Windyws Phone's tile setup is still the best home screen setup for mobile. As I peep at my Android home with pretty wallpaper with acres of bhank space and uninformative icons, I pine for the informative, intelligent WP tiles.

Ms Image Composer was unbeatable for digital and web stuff back then. Photoshop was rather clumsy in comparison.

As for email clients, I do keep wondering how Thunderbird can be so slow, how its rendering system can be so shite.


With respect to windows phone, I really miss the tiles, the consistency of the metro style gui and other little details, like automatic do not disturb mode while driving or face recognition well before it became mainstream.


I completely agree and I used to work at Microsoft.

Microsoft lost because they didn't have the users or the apps. It's an instructive story of how an inferior product can win. I'm not saying that happens all the time or that it's inevitable, but I think it's safe to say that's sort of what happened here.
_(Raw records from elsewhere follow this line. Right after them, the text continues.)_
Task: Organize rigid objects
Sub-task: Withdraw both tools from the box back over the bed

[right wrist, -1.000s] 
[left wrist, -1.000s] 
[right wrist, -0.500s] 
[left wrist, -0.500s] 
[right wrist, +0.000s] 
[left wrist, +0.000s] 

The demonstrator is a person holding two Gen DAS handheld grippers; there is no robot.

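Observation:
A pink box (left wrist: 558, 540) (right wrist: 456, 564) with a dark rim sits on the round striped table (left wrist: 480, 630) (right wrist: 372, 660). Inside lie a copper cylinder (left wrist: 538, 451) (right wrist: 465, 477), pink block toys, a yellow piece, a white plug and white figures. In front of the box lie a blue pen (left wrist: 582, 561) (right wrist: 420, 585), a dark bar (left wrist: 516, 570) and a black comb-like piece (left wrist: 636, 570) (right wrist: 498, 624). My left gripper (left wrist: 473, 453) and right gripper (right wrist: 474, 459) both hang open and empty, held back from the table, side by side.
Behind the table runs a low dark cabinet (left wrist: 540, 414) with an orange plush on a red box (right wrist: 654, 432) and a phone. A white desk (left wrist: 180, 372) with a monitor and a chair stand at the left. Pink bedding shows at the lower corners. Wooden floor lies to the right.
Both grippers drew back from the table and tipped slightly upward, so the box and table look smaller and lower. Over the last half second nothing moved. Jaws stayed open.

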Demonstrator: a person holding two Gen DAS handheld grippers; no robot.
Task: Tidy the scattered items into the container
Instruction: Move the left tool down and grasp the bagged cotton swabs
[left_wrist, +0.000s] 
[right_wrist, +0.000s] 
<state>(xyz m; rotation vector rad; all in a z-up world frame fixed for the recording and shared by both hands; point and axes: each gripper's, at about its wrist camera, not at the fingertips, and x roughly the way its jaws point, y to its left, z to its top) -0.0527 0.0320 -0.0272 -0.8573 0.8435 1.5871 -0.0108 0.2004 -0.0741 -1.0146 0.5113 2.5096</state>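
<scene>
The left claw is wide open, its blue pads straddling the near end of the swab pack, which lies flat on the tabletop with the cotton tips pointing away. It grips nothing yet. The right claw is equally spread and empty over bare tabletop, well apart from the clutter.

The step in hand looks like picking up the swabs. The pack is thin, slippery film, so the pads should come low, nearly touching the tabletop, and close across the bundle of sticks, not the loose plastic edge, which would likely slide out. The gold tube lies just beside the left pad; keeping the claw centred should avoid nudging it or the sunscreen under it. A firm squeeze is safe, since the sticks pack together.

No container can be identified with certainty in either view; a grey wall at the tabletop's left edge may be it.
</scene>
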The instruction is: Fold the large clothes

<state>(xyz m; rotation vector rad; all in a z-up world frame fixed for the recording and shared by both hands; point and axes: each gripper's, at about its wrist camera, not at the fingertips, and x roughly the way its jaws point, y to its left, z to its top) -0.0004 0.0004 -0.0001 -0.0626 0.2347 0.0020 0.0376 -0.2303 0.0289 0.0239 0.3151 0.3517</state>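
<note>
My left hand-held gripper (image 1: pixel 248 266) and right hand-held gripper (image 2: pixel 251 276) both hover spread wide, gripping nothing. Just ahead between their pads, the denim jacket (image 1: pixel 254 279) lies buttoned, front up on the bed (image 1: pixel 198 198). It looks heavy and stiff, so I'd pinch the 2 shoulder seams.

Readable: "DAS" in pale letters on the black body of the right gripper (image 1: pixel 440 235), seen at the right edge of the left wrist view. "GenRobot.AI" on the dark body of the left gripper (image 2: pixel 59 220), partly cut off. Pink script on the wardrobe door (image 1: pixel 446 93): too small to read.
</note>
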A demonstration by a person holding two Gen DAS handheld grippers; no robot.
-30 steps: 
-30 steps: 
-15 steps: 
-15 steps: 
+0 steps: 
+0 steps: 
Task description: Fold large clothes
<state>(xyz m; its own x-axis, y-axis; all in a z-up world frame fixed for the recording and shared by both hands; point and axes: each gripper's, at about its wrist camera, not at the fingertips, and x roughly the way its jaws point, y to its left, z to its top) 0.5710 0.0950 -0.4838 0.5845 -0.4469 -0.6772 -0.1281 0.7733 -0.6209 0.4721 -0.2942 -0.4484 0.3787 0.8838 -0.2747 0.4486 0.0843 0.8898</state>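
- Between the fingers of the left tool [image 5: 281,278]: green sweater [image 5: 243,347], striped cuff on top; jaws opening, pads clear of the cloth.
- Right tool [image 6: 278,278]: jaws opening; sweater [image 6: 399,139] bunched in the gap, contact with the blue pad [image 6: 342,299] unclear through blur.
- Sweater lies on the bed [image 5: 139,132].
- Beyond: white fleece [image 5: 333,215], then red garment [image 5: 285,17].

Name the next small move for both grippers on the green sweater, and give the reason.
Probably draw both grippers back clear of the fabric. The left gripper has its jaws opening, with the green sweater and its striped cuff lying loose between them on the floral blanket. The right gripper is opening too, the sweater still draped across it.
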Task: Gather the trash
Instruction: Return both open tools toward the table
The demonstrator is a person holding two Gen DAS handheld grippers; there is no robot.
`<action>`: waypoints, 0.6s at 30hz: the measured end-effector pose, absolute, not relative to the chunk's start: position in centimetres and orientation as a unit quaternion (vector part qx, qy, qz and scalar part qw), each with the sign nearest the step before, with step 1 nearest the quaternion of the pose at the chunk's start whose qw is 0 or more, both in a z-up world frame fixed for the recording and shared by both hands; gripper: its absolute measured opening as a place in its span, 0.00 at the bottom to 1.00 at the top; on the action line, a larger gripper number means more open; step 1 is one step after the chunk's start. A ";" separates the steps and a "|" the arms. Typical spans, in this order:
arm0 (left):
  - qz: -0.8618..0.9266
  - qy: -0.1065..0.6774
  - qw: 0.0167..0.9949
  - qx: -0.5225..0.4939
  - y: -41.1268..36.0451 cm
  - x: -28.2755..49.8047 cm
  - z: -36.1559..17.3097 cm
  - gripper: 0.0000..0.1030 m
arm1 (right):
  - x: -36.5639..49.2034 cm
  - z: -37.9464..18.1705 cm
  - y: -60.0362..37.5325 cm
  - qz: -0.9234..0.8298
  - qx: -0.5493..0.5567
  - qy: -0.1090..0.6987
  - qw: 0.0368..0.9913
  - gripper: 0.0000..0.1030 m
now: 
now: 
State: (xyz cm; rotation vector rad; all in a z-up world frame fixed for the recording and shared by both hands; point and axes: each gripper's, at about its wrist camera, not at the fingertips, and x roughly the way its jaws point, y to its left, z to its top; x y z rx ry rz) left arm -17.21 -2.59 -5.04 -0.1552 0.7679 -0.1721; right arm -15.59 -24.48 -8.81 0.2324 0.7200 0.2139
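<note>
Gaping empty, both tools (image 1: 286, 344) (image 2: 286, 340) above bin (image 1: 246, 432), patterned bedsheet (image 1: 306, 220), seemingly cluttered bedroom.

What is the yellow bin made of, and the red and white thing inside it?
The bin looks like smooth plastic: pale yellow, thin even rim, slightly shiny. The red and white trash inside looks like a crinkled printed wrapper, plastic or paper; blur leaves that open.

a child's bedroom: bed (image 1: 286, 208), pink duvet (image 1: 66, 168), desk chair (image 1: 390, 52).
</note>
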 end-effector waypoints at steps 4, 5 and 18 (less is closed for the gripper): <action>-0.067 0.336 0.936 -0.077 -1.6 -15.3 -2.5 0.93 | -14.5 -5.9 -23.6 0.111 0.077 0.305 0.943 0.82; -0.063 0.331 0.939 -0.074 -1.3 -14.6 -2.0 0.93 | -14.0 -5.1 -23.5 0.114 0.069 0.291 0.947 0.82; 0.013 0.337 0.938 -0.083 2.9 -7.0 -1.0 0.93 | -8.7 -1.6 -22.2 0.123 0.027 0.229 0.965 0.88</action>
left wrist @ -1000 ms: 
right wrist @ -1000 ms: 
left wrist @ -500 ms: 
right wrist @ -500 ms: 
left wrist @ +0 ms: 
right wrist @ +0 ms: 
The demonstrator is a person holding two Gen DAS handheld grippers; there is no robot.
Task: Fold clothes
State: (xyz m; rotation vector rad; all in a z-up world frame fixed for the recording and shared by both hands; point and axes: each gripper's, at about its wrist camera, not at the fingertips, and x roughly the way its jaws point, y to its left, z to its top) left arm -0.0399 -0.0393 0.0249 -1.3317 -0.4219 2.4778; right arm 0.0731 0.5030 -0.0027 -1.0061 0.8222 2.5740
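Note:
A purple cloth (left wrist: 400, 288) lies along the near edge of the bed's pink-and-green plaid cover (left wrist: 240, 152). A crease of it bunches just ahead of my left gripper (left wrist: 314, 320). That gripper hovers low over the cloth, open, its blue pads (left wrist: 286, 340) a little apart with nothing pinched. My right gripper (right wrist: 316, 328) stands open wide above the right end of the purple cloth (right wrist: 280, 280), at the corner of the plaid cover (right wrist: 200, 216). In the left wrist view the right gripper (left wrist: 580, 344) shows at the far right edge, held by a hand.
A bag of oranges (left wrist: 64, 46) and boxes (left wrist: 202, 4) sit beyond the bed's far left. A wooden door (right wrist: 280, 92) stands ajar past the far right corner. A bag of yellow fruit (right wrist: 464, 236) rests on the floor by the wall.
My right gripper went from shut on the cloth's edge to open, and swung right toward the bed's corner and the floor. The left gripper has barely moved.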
> Microsoft lost because they didn't have the users or the apps

I wonder how much of it was because they had a sorry arse mobile browser? Not supporting ontouchstart etc events must have been a killer. MSPointerEvent was awfully buggy in the initial release, and what dev wants to rewrite their web app/page to use PointerEvent?

Why wouldn't you make sure Hybrid apps (Cordova etc) work well? Why not just copy WKWebView (20/20 hindsight now!).

Their equivalent of WKWebView is some sort of zombie IE11 version (not edge, with different features and flaws than IE11 desktop). Hideous.

Disclosure: we developed a Hybrid app for Windows Phone (based on Xamarin).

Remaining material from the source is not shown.